*Prompt*: Although the records contain pictures, only their text should be repeated, exactly as it stands.

*Given data*:
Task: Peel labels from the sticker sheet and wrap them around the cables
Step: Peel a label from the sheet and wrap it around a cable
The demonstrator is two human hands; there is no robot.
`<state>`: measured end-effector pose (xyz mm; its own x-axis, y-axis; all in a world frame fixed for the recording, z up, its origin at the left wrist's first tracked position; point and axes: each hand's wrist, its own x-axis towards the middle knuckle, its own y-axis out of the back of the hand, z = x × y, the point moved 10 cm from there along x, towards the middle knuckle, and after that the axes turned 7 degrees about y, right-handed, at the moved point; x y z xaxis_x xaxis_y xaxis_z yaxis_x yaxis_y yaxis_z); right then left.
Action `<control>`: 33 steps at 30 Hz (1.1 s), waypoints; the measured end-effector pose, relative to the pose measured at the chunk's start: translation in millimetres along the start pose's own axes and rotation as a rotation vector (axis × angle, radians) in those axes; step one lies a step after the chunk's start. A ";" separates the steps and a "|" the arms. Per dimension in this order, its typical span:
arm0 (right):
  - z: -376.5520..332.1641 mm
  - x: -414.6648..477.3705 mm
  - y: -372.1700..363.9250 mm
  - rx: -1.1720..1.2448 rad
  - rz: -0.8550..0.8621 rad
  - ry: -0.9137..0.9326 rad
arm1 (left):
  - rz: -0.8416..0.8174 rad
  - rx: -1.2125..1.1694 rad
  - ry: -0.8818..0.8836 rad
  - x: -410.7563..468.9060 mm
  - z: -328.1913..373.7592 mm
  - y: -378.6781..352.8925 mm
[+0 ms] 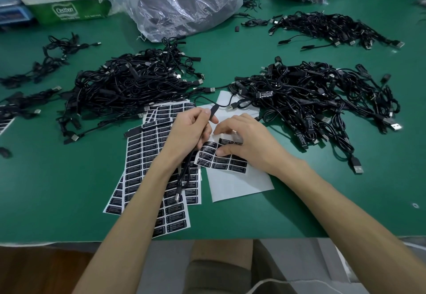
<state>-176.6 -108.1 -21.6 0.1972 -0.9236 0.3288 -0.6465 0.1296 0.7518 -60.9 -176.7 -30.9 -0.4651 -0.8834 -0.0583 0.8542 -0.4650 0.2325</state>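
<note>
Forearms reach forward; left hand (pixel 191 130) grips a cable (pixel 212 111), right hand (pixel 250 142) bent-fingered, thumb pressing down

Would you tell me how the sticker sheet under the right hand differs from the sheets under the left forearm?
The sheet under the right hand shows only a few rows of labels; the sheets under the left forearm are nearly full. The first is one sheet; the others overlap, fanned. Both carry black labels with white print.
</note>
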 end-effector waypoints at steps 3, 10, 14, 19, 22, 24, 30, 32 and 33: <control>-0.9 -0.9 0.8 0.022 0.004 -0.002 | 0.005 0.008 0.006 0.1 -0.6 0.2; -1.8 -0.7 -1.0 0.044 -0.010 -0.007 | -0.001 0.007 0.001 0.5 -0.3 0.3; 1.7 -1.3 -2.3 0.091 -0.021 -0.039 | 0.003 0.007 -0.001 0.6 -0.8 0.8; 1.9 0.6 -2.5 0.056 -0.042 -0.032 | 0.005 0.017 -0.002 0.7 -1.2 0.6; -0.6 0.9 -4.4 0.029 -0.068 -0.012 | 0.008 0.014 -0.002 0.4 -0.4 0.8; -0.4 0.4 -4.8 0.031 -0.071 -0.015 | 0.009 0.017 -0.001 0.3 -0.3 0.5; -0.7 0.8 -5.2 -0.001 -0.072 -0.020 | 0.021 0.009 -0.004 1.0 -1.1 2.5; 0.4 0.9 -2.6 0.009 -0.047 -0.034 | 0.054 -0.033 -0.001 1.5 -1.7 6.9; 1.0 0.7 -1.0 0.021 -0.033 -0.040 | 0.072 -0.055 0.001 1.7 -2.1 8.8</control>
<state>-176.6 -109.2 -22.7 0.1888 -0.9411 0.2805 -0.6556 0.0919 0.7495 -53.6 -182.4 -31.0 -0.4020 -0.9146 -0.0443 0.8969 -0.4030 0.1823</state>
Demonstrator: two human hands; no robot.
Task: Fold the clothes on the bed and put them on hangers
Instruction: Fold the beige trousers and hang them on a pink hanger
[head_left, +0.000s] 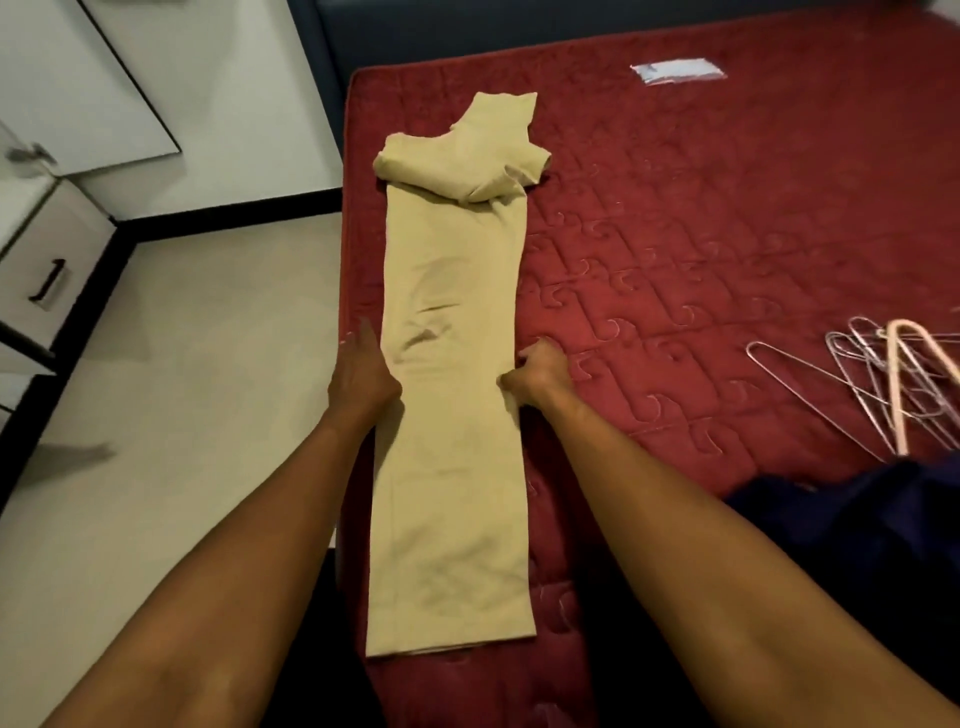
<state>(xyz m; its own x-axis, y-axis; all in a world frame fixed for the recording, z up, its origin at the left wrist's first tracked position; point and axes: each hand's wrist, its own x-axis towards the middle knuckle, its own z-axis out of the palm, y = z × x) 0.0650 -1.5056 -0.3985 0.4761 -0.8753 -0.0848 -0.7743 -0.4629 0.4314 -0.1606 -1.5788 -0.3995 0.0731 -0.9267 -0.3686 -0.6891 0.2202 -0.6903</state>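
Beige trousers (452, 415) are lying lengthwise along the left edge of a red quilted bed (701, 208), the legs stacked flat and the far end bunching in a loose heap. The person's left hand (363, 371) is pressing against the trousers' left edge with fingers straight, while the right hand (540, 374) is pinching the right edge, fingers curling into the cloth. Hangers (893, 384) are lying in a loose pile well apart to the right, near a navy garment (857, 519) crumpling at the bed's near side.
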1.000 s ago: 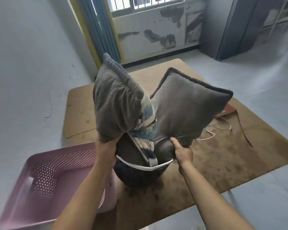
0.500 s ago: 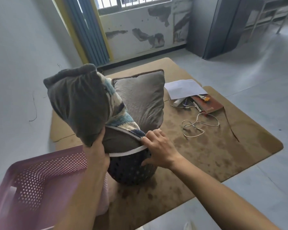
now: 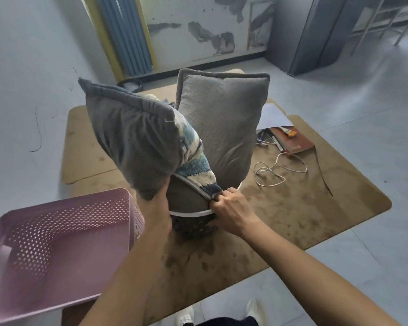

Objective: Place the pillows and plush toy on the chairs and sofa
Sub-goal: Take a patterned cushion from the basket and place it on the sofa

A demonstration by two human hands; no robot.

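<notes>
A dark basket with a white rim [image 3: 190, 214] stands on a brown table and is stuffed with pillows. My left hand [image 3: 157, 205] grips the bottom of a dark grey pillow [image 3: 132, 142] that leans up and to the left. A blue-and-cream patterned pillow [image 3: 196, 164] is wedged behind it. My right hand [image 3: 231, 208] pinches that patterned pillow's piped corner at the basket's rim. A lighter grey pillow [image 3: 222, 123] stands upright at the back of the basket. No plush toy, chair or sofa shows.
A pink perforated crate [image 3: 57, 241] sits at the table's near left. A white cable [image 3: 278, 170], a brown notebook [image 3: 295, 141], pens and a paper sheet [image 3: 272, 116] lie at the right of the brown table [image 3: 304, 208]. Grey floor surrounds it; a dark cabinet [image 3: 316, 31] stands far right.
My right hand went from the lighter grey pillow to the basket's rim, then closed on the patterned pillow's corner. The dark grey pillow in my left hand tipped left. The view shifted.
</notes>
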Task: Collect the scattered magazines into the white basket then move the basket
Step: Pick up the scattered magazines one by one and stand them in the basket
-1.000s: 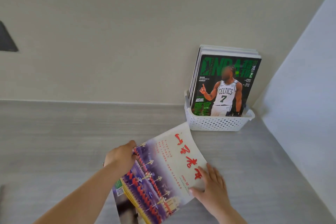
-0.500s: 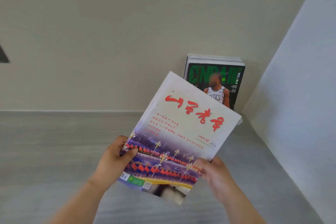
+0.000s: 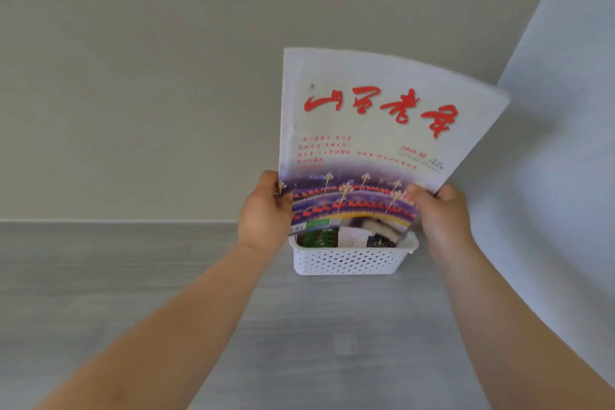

*Exercise output*:
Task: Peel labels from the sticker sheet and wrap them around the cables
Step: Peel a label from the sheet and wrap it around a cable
The demonstrator is two human hands; there is no robot.
`<state>`: measured end-effector pose (xyz mm; its own x-axis, y-axis; all in a world frame fixed for the recording, z up, its origin at the left wrist's first tracked position; point and axes: each hand's wrist, its own x-axis towards the middle knuckle, its own y-axis out of the back of the hand, z = x × y, the point moved 10 cm from there along x, towards the middle knuckle, and after that the axes turned 7 degrees about y, right-handed, at the moved point; x y z xaxis_x xaxis_y xaxis_z yaxis_x yaxis_y yaxis_z); right then left.
Action `<control>`: 33 steps at 30 Hz (1.1 s), waypoints; the measured end-effector pose, relative to the pose measured at the chunk's start: translation in millimetres along the start pose's own axes and rotation as a rotation vector (axis × angle, radians) in those axes; step one lies a step after the chunk's start. A ";" separates the steps and a "|" the arms. Per dimension in this order, its typical span:
arm0 (right):
  - z: -376.5520..332.1641 mm
  - x: -414.6648..477.3705 mm
  - y: -372.1700..363.9250 mm
  - rx: -1.1720..1.2448 rad
  - rz: -0.8550..0.8621 rad
  - ry: -0.9137..0.9326 rad
arm1 (left):
  - rz: -0.8416..0.8174 rad
  - rx: -1.2125..1.1694 rad
  - ry: -0.8818..0.8836 rad
  - x: -410.7563..468.9060 mm
  - z: -328.1913..373.7592 mm
  - y: -378.6781..352.8925 mm
[+0 ms] 
<state>-176.6 -108.1 -21.6 0.1972 -0.9236 0.3288 -0.6465 0.1296 0.7518 -60.9 -176.7 -30.9 -0.4651 -0.8834 -0.0583 0.8542 -0.4650 0.2325</state>
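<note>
Forearms reach forward; left hand (pixel 191 130) grips a cable (pixel 212 111), right hand (pixel 250 142) bent-fingered, thumb pressing down

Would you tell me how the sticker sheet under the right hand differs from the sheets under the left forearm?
The sheet under the right hand shows only a few rows of labels; the sheets under the left forearm are nearly full. The first is one sheet; the others overlap, fanned. Both carry black labels with white print.
</note>
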 end-effector waypoints at steps 3, 10, 14, 19, 22, 24, 30, 32 and 33: <control>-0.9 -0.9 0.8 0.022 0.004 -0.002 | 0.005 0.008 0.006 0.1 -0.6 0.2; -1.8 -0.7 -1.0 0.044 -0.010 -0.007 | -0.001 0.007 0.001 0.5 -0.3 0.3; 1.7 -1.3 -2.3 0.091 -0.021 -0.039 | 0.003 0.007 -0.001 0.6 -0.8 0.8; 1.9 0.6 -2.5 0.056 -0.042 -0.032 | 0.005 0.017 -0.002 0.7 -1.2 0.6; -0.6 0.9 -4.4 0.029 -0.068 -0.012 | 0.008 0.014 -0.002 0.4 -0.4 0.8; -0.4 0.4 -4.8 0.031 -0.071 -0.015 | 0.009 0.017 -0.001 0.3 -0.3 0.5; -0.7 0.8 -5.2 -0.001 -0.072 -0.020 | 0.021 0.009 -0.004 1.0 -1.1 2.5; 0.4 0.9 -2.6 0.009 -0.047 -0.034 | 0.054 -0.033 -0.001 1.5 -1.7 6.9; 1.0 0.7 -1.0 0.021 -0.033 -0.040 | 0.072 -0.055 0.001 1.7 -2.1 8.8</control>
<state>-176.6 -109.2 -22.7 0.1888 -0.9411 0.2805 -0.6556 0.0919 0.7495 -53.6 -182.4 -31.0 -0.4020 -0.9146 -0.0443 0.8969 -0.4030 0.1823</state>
Demonstrator: two human hands; no robot.
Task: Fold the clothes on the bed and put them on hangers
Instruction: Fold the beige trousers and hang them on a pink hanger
[head_left, +0.000s] 
<state>(xyz m; its own x-axis, y-axis; all in a world frame fixed for the recording, z up, its origin at the left wrist's first tracked position; point and axes: each hand's wrist, its own x-axis towards the middle knuckle, its own z-axis out of the palm, y = z × x) 0.0650 -1.5056 -0.3985 0.4761 -0.8753 -0.0848 -0.7743 -0.4629 0.4314 -0.1606 -1.5788 -0.3995 0.0731 -0.9267 -0.3686 -0.6891 0.2202 -0.6903</state>
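Beige trousers (452, 415) are lying lengthwise along the left edge of a red quilted bed (701, 208), the legs stacked flat and the far end bunching in a loose heap. The person's left hand (363, 371) is pressing against the trousers' left edge with fingers straight, while the right hand (540, 374) is pinching the right edge, fingers curling into the cloth. Hangers (893, 384) are lying in a loose pile well apart to the right, near a navy garment (857, 519) crumpling at the bed's near side.
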1.000 s ago: 
0.500 s ago: 
now: 

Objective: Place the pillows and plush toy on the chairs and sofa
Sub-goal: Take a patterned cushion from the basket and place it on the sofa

A demonstration by two human hands; no robot.

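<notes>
A dark basket with a white rim [image 3: 190, 214] stands on a brown table and is stuffed with pillows. My left hand [image 3: 157, 205] grips the bottom of a dark grey pillow [image 3: 132, 142] that leans up and to the left. A blue-and-cream patterned pillow [image 3: 196, 164] is wedged behind it. My right hand [image 3: 231, 208] pinches that patterned pillow's piped corner at the basket's rim. A lighter grey pillow [image 3: 222, 123] stands upright at the back of the basket. No plush toy, chair or sofa shows.
A pink perforated crate [image 3: 57, 241] sits at the table's near left. A white cable [image 3: 278, 170], a brown notebook [image 3: 295, 141], pens and a paper sheet [image 3: 272, 116] lie at the right of the brown table [image 3: 304, 208]. Grey floor surrounds it; a dark cabinet [image 3: 316, 31] stands far right.
My right hand went from the lighter grey pillow to the basket's rim, then closed on the patterned pillow's corner. The dark grey pillow in my left hand tipped left. The view shifted.
</notes>
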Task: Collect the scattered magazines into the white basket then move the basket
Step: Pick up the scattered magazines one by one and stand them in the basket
-1.000s: 
-0.500s: 
+0.000s: 

There is no more to the exercise.